III. Reproductive System
Serpulorbis, like the rest of the vermetid genera, is incubatory. The eggs are retained in capsules, attached to the inner surface of the shell, along the median pallial slit of the female. From 3 to 5 capsules are generally produced at one time, each containing about 10 eggs, 0.25 mm in diameter. The free-swimming stage is entirely lost, and the velum of the embryo much reduced in size. On emerging from the capsule membrane, the embryo creeps out of the aperture of the female shell, and is able for a limited time to crawl about, before attaching itself to the substratum and developing the uncoiled adult shell. The male is aphallic, and the sperms are shed from the vas deferens directly into the mantle cavity and carried out by the exhalant current. The female is thus fertilized by the entry of current-borne sperms with the inhalant pallial current. The pallial genital duct is for most of its length widely open for the entry of sperms from the pallial cavity. A similar case of current fertilization with an unclosed genital duct is described by Fretter (1946) in Turritella in which the capsule gland and the albumen gland are both widely open along the ventral surface. The pallial genital duct primitively originated as an unclosed groove, and examples of incomplete closure with current fertilization are to be found also in the Cerithiidae (Zeacumantus, unpublished observation) associated with well-protected pallial apertures in silty habitats, as well as in the sessile vermetids. These cases may have arisen by the re-acquisition of a primitive condition; in the Strombacea on the other hand (Morton, 1949b) copulation occurs, and the unclosed capsule gland is to be attributed to a primitive survival.

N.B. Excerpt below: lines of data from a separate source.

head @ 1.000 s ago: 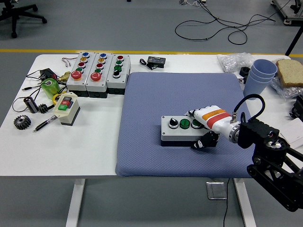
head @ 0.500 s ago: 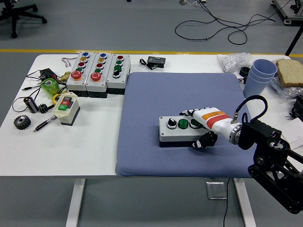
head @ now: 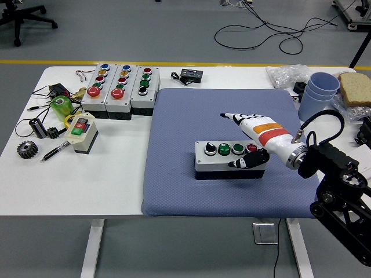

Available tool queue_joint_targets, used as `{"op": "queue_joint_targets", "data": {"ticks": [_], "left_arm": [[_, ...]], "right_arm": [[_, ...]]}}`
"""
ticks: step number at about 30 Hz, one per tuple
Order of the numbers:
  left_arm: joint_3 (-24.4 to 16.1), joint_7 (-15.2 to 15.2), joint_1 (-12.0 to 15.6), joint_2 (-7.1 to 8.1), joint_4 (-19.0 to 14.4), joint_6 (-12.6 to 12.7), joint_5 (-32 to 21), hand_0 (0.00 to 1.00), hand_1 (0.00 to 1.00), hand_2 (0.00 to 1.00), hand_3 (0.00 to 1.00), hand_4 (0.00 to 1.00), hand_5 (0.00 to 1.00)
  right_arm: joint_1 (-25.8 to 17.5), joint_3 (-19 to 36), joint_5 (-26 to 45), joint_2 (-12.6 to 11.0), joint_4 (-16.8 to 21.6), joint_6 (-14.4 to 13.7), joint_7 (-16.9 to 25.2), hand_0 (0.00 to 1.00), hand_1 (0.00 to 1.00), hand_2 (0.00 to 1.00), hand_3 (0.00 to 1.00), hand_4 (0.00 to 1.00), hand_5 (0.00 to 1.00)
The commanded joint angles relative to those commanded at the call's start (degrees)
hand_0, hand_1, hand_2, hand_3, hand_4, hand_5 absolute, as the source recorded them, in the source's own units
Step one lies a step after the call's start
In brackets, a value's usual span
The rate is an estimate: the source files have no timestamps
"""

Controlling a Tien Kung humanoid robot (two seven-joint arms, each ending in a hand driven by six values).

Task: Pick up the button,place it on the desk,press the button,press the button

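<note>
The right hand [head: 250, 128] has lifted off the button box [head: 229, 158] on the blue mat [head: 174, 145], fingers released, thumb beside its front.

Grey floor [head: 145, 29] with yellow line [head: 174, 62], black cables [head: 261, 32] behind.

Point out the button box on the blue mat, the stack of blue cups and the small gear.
button box [head: 223, 157]: head view, on its grey top face.
blue cups [head: 322, 90]: head view, on the top cup's outer wall.
gear [head: 26, 150]: head view, on its toothed face.
</note>
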Motion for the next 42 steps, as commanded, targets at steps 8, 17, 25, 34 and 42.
{"op": "queue_joint_targets", "data": {"ticks": [8, 17, 25, 34, 42], "left_arm": [[-0.2, -0.06, 0.06, 0.0, 0.0, 0.01, 0.08, 0.602, 0.633, 0.678, 0.547, 0.368, 0.696], [-0.32, -0.03, 0.06, 0.0, 0.0, -0.01, 0.25, 0.602, 0.633, 0.678, 0.547, 0.368, 0.698], [-0.08, -0.07, -0.06, 0.0, 0.0, 0.01, -0.03, 0.603, 0.633, 0.678, 0.547, 0.366, 0.697], [-0.2, 0.0, -0.02, 0.0, 0.0, -0.03, 0.3, 0.603, 0.633, 0.679, 0.549, 0.366, 0.701], [-0.66, 0.1, 0.18, 0.0, 0.0, -0.14, 1.17, 0.602, 0.634, 0.678, 0.547, 0.363, 0.698]], "right_arm": [[-3.93, 2.64, 0.37, -4.46, 4.34, -6.54, 0.58, 0.377, 0.313, 0.539, 0.808, 0.963, 0.303], [-6.61, 2.91, 0.75, -5.71, 5.01, -5.82, -0.01, 0.051, 0.002, 0.264, 0.688, 0.919, 0.416], [-7.5, 3.18, -0.05, -5.77, 4.73, -4.27, -1.09, 0.023, 0.002, 0.216, 0.67, 0.93, 0.464], [-8.96, 3.59, 0.16, -6.14, 5.23, -2.93, -0.75, 0.025, 0.002, 0.211, 0.652, 0.925, 0.475], [-11.12, 3.9, 0.51, -6.61, 6.26, -2.53, -0.23, 0.026, 0.002, 0.21, 0.641, 0.925, 0.479]]}}
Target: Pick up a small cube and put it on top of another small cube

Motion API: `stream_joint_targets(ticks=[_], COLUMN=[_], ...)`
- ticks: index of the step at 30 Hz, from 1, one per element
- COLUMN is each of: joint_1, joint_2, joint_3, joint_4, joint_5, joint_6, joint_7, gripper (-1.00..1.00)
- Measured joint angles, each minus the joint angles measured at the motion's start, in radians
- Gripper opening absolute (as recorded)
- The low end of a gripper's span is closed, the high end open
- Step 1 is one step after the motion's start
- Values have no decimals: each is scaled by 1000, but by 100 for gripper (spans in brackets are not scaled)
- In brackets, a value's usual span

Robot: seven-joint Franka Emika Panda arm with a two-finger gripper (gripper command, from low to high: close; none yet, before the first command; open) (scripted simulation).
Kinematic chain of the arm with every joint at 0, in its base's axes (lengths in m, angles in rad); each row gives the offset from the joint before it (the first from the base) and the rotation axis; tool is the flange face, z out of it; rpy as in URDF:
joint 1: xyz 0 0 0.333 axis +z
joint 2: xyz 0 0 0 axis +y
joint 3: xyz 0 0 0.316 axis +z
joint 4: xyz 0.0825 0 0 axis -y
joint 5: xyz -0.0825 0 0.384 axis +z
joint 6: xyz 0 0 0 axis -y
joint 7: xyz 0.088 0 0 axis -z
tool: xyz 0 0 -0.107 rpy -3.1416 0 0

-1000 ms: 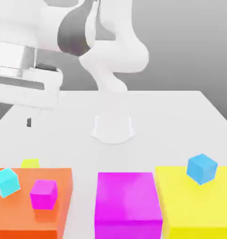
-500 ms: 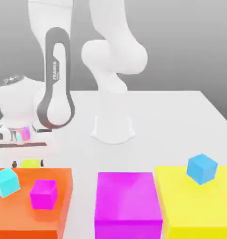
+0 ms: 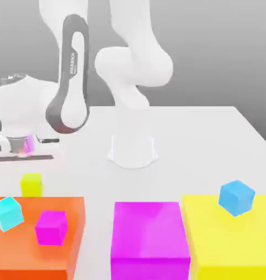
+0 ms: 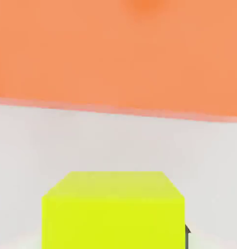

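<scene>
Small cube clamped in end effector beside orange block.

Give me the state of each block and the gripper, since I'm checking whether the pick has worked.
gripper: shut on the small yellow-green cube.
small yellow-green cube: held, behind the orange block.
cyan cube: tilted, on the orange block.
magenta cube: resting on the orange block.
blue cube: resting on the big yellow block.

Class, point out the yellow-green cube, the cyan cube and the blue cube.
yellow-green cube (image 3: 31,184): exterior view, front face.
cyan cube (image 3: 7,213): exterior view, front face.
blue cube (image 3: 236,198): exterior view, front corner.
</scene>
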Motion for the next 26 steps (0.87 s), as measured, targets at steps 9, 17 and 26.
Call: stream_joint_targets(ticks=[9, 17, 26], joint_1=[59, 115, 119], joint_2=[-35, -59, 66], joint_3=[25, 51, 68], joint_4=[174, 333, 340], joint_5=[-50, -49, 14], joint_6=[-205, -387, -274], joint_7=[419, 766, 801], gripper=[-100, -100, 100])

The female genital ducts of Serpulorbis zelandicus are illustrated in Figs. 10–12. The narrow ovarian duct (50μ) lined with ciliated epithelium is capable of great distention with the passage of eggs. It opens through the right wall of the albumen gland, which forms the first portion of the pallial oviduct. The lumen of the albumen gland (Fig. 11, ALB.G.) is curved and slit-shaped, closed along the lower edge, and lined by a single row of tall, columnar cells (30μ) filled with secretion spherules staining light-brown with Van Giesen's. These cells secrete the albumen coat surrounding the eggs after fertilization. The wall of the albumen gland is strongly ciliated, and sperms are carried backward from the capsule gland along the ventral side of the lumen to the receptaculum. This is represented by a small spherical pouch, 1.5mm.–2mm. in diameter, attached dorsally to the posterior end of the albumen gland. The lining is of short, cubical epithelium, and a dense row of haematoxylin-stained sperm heads is generally attached to the surface of the cells. It may be suspected that a chemotactic stimulus is responsible for the invariable aggregation of current-borne sperms in this part of the genital duct.

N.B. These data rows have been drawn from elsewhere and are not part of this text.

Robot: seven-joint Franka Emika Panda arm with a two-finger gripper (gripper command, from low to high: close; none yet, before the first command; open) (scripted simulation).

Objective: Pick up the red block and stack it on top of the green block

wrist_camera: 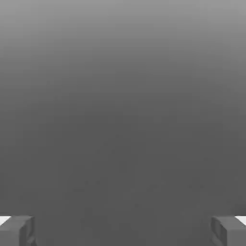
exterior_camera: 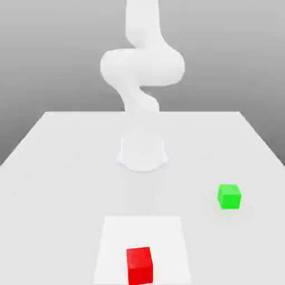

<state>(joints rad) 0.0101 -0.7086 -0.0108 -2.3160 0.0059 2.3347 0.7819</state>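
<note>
On white patch, red block is seen; gripper is opened wide, with nothing held.

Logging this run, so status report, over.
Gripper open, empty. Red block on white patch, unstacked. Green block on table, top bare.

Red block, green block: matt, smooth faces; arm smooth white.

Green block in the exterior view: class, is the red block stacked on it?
No, the red block sits apart from the green block.
</note>
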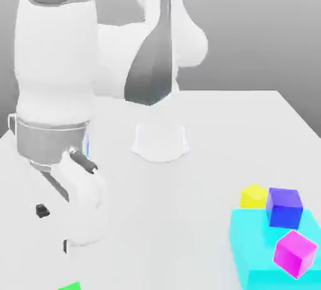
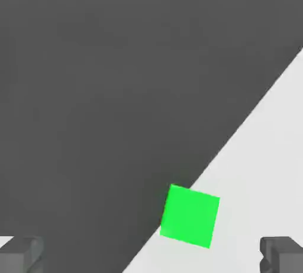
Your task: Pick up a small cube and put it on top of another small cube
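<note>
The small cube (image 2: 189, 215) is bright green and lies on the white table right at its edge, straddling the line where the pale surface meets the dark floor. My gripper (image 2: 151, 257) hangs above it, open, with its two dark fingertips (image 2: 21, 255) far apart and nothing between them; the cube is a little off the line between them. In the exterior view a sliver of the green cube (image 1: 70, 286) peeks out at the lower edge, just under the arm's white hand (image 1: 81, 210).
A large cyan block (image 1: 263, 260) stands at the exterior view's lower right. A blue cube (image 1: 284, 207) and a magenta cube (image 1: 294, 252) are on it, and a yellow cube (image 1: 253, 196) is at its far corner. The arm's base (image 1: 160, 141) stands mid-table.
</note>
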Action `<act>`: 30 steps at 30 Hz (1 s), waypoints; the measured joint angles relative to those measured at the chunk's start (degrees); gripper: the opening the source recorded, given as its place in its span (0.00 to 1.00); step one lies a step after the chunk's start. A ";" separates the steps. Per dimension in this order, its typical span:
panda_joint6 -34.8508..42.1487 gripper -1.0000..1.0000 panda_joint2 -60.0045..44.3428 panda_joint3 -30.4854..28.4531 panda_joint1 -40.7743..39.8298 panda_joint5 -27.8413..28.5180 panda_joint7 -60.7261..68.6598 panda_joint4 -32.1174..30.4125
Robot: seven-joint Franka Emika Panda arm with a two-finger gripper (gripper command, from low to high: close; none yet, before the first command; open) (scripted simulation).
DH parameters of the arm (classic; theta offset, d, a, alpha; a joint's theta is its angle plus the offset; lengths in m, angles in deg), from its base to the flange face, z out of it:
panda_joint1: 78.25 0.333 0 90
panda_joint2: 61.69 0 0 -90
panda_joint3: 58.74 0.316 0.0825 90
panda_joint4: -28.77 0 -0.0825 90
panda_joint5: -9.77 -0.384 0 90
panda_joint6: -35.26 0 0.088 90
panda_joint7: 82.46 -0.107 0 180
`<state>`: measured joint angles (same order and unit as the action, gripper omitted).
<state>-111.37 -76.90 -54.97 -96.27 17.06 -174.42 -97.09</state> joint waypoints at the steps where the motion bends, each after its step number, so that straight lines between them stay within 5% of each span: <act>1: -0.58 0.50 -1.94 -0.15 -0.25 -0.77 -0.85 0.17; 8: -8.05 0.50 -16.00 -0.81 -1.03 -3.72 -4.03 2.40; 9: -9.11 0.00 -17.41 -0.95 -0.92 -3.61 -4.15 2.71; 20: -3.77 0.00 -10.29 -0.28 -1.17 -4.42 -3.43 1.01; 30: 4.78 0.00 7.69 14.73 9.18 -5.01 11.74 -8.47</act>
<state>-106.58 -69.20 -40.24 -87.09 12.05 -162.68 -105.55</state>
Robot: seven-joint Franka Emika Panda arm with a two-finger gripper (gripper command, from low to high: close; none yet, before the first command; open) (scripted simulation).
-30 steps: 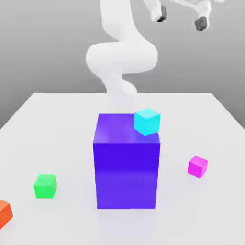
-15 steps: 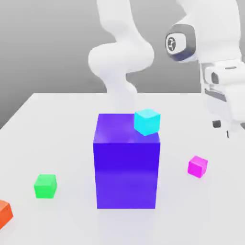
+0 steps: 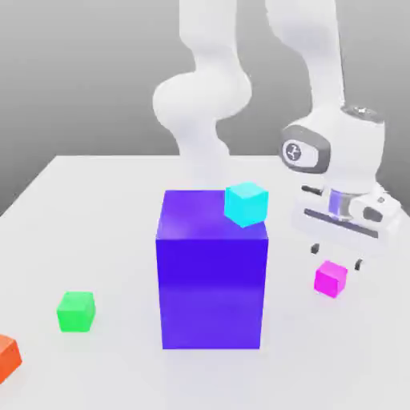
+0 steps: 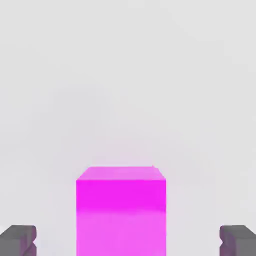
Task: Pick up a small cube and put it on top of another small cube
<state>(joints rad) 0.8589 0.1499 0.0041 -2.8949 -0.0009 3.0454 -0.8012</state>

The capsule gland (Figs. 10, 12, CPS.) is much larger than the albumen gland. It forms a pouch-shaped organ, 9–10 mm. long, pale yellow in colour, open along its whole ventral surface into the pallial cavity. The epithelial cells are of two sorts, narrow ciliated cells, with a short ciliary coat (50μ) and dark rod-shaped nuclei, and columnar gland cells, 50μ tall, whose secretion stains lightly with haematoxylin. A single egg capsule occupies the whole lumen of the gland, and the
group of eggs, with its secreted envelope, is then attached directly to the shell, the first formed capsule most anteriorly. As the capsule is attached, the capsule gland cilia rotate it to twist off a short stalk, and albumen coat is also twisted into a chalaziform strand. The embryos move about to some degree within the capsules, and the membrane is finally ruptured by the sharp edge of the embryonic operculum, which has attained its maximum size at the time of liberation.